Package 'osc' reference manual

Title:	Orthodromic Spatial Clustering
Description:	Allows distance based spatial clustering of georeferenced data by implementing the City Clustering Algorithm - CCA. Multiple versions allow clustering for a matrix, raster and single coordinates on a plain (Euclidean distance) or on a sphere (great-circle or orthodromic distance).
Authors:	Steffen Kriewald, Till Fluschnik, Dominik Reusser, Diego Rybski
Maintainer:	Steffen Kriewald <[email protected]>
License:	GPL
Version:	1.0.5
Built:	2025-02-22 03:55:11 UTC
Source:	https://github.com/steffenkriewald/osc

Assign data to clusters

Description

After clustering assign additional data from a data frame with columns indicated as latitude and longitude.

Usage

assign.data(cluster, points, dist=1000)
assign.data(cluster, points, dist=1000)

Arguments

`cluster`	The from cca() generated data frame with cluster-information.
`points`	Data frame with additional data, containing at least a "lat" and "long" column with point coordinates which will be assigned.
`dist`	The assignment distance given in meters.
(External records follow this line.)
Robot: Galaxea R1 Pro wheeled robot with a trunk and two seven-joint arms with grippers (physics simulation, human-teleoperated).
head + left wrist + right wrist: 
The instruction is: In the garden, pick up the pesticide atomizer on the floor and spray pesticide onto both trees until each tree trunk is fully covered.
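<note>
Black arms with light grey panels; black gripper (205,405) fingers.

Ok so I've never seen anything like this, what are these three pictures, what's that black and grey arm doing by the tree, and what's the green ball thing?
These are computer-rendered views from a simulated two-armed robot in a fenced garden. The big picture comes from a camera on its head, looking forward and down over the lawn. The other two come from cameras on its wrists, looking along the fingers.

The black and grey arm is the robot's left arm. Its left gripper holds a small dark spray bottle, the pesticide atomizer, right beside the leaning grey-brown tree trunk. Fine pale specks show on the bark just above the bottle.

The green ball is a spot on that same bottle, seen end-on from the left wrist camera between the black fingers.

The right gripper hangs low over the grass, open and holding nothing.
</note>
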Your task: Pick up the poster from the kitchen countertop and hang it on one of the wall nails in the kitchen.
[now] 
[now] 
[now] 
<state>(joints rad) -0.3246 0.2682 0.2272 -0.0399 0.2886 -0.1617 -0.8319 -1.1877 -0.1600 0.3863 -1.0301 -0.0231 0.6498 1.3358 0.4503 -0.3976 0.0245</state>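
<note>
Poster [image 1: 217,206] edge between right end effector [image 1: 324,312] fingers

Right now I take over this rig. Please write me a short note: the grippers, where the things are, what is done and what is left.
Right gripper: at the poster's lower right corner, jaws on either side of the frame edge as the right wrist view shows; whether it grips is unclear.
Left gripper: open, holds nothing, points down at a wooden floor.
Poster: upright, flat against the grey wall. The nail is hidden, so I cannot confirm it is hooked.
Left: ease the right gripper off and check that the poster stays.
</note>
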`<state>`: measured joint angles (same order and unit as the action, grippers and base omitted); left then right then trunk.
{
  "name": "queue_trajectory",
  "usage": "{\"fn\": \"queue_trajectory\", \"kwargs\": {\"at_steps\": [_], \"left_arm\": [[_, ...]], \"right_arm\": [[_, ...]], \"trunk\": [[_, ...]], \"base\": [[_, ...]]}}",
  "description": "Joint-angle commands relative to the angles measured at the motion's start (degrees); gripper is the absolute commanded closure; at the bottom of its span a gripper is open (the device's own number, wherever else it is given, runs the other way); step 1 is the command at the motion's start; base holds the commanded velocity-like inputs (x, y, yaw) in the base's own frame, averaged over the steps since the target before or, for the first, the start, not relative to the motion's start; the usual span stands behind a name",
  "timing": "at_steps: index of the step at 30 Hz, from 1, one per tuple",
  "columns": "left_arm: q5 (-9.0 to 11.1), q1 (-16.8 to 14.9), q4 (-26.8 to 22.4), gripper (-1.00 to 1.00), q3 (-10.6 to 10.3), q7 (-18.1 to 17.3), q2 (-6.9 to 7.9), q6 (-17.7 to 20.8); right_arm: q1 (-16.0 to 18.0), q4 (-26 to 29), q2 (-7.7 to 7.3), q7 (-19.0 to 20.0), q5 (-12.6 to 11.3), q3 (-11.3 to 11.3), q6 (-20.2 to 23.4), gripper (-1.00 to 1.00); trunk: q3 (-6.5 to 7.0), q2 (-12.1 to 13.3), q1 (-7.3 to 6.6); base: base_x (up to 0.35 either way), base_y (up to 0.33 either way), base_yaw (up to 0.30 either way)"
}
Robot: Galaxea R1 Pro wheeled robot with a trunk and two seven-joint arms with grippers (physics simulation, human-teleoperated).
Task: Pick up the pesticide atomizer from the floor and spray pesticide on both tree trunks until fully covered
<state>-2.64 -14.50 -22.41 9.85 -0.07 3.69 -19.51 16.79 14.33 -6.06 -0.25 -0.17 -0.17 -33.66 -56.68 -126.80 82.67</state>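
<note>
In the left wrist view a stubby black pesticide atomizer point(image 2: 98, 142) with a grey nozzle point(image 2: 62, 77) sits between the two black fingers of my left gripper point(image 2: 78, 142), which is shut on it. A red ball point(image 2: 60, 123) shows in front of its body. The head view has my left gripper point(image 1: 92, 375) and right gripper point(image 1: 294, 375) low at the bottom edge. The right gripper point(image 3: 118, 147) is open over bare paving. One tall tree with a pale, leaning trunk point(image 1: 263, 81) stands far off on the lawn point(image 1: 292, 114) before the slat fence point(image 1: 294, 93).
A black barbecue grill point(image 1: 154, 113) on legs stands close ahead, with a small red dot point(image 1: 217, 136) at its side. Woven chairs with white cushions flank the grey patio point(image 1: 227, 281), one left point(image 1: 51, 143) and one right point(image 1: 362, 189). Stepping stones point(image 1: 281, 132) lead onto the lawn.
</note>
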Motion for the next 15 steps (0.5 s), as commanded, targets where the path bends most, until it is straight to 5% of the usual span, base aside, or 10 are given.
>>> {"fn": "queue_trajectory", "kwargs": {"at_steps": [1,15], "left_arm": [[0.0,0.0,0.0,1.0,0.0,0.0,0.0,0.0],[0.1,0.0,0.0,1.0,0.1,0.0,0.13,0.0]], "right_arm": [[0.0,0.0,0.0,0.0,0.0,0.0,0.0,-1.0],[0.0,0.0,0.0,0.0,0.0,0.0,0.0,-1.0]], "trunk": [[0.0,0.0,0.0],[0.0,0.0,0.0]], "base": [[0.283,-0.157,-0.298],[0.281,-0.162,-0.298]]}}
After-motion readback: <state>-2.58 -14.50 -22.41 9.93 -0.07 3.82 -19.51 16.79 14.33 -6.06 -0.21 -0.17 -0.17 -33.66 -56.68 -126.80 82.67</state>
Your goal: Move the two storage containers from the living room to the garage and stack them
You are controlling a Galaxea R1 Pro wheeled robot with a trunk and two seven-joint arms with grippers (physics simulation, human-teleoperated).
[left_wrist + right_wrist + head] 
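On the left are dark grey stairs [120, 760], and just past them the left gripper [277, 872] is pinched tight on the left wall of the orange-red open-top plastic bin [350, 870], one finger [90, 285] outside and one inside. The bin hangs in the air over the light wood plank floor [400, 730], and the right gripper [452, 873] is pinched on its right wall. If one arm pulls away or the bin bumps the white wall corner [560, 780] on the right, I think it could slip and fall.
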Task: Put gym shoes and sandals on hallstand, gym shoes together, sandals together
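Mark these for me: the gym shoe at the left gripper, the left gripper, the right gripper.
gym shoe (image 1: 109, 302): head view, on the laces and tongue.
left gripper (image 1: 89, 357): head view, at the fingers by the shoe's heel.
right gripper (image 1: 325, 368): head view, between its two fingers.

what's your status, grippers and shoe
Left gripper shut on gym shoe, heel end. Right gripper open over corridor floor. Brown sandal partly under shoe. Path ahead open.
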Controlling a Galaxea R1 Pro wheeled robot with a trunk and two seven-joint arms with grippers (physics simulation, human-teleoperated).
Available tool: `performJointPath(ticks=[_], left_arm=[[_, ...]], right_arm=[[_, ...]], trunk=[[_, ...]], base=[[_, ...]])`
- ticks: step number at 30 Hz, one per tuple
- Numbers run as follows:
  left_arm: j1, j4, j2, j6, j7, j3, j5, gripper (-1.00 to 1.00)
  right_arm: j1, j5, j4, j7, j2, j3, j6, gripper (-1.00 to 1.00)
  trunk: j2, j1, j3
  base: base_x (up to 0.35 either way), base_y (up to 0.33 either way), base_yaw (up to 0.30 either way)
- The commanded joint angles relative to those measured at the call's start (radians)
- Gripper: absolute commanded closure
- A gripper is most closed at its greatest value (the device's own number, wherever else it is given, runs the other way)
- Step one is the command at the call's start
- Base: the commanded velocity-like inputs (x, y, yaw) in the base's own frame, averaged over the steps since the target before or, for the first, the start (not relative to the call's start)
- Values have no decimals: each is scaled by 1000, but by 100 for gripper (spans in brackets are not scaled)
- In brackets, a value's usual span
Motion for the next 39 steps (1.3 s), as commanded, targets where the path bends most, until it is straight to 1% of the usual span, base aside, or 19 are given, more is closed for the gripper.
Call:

Are the given point coordinates within this distance from an identified cluster, this point will be assigned to the cluster.

Details

Multiple points can be assigned to the same cluster. If no cluster is within the given distance, the cluster_id will be 0.

Value

Returns the data frame given as points with an additional column "cluster_id" referring to the identified cluster. A cluster_id 0 indicates that no cluster was within the given distance.

Examples

data(landcover)

# clustering urban areas
urban <- cca(landcover, cell.class=1,s=2000, unit="m")
str(urban)

# plot the result    
result <- landcover*NA
result[cellFromXY(result,urban$cluster[,c("long","lat")])]<-urban$cluster[,"cluster_id"]*(-1)
plot(result, col=rainbow(9))

# data.frame with additional information (name)    
data.points <- data.frame(
      long=c(13.26,13.28),
      lat=c(52.34,52.20),
      name=c("Pappelhausen","New Garden")
    )
    
points(data.points$long, data.points$lat, pch="X")
    
assign.data(cluster=urban$cluster, points=data.points, dist=3000)
data(landcover)

# clustering urban areas
urban <- cca(landcover, cell.class=1,s=2000, unit="m")
str(urban)

# plot the result    
result <- landcover*NA
result[cellFromXY(result,urban$cluster[,c("long","lat")])]<-urban$cluster[,"cluster_id"]*(-1)
plot(result, col=rainbow(9))

# data.frame with additional information (name)    
data.points <- data.frame(
      long=c(13.26,13.28),
      lat=c(52.34,52.20),
      name=c("Pappelhausen","New Garden")
    )
    
points(data.points$long, data.points$lat, pch="X")
    
assign.data(cluster=urban$cluster, points=data.points, dist=3000)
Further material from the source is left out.